466 views Asked by At

I am running GNU sed version 4.2.1 on windows. I have a huge number of PDF files having %%EOF + newline + a lot of NUL chars in the last record.

See hexdump below.

0000b890: 25 25 45 4F 46 0D 0A 00 - 00 00 00 00 00 00 00 00 |%%EOF           
|

0000b8a0: 00 00 00 00 00 00 00 00 - 00 00 00 00 00 00 00 00 |                
|

I need to change the last record to be %%EOF only. The expression ^%%EOF\x0d\x0a\x0{10,30000} matches the characters in Notepad++, but it seems it does not work in sed. Is anyone able to help? Many thanks.

1

There are 1 answers

2
Stefan Hegny On

Assuming your grep supports it, for a given input.pdf do

Read the byte offset of the last %%EOF in the file into the variable offset

offset=$( grep -a -b '%%EOF' input.pdf  | tail -1 | cut -d: -f1 )

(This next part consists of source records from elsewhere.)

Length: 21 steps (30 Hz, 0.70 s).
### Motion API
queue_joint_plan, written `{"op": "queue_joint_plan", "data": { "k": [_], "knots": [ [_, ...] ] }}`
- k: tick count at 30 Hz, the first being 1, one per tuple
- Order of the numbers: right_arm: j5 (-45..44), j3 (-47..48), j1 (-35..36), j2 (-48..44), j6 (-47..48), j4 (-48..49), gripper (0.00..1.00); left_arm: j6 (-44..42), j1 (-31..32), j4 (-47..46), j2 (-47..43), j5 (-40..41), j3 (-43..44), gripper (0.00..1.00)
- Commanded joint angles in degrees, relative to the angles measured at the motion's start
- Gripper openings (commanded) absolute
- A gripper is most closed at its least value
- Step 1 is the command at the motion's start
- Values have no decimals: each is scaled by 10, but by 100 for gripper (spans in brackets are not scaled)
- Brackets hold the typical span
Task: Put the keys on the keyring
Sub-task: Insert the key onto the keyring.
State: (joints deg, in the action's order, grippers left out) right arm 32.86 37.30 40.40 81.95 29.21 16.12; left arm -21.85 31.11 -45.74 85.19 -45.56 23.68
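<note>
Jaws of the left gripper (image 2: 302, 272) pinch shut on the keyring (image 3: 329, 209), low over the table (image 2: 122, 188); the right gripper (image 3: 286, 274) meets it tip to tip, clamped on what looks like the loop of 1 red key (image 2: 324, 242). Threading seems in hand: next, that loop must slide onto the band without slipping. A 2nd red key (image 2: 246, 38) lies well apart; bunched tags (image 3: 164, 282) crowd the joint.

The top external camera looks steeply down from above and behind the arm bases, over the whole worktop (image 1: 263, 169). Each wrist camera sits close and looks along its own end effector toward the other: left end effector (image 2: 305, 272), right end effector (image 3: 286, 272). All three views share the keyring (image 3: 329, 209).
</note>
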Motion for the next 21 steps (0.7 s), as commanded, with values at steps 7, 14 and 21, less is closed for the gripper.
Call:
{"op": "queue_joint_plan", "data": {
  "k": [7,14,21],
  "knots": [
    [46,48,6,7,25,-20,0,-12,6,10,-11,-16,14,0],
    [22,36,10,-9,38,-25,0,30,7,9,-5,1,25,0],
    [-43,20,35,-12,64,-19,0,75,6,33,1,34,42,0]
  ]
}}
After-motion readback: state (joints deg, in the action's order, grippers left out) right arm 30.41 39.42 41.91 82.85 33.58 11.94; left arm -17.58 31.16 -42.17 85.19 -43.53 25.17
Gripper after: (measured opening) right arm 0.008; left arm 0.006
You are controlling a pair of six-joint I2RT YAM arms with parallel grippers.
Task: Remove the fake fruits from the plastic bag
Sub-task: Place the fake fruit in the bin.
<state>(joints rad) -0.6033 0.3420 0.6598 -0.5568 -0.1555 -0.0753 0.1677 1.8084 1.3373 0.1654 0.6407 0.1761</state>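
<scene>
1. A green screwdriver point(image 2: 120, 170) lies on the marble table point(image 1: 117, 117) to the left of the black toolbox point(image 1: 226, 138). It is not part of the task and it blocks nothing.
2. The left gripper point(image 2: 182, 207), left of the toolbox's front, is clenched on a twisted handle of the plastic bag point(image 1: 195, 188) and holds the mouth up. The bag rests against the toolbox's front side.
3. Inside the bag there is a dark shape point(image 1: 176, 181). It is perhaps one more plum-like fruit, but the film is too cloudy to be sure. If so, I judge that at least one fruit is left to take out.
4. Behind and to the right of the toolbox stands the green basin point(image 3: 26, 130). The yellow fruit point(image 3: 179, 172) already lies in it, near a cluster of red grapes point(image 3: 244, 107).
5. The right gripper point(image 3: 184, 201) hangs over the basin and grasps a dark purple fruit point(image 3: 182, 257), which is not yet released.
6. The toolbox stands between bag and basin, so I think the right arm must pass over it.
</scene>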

cut off the first offset + 5 bytes (the length of the string %%EOF) from the original file, then the output.pdf should be what you wanted

head -c$(( $offset + 5 )) input.pdf > output.pdf

But depending on the nature of the PDF (e.g. no %%EOF at all at the end, (edit: or other data but null bytes following the %%EOF[thx @mkl) this might behave different from what you want or cause a lot of other problems.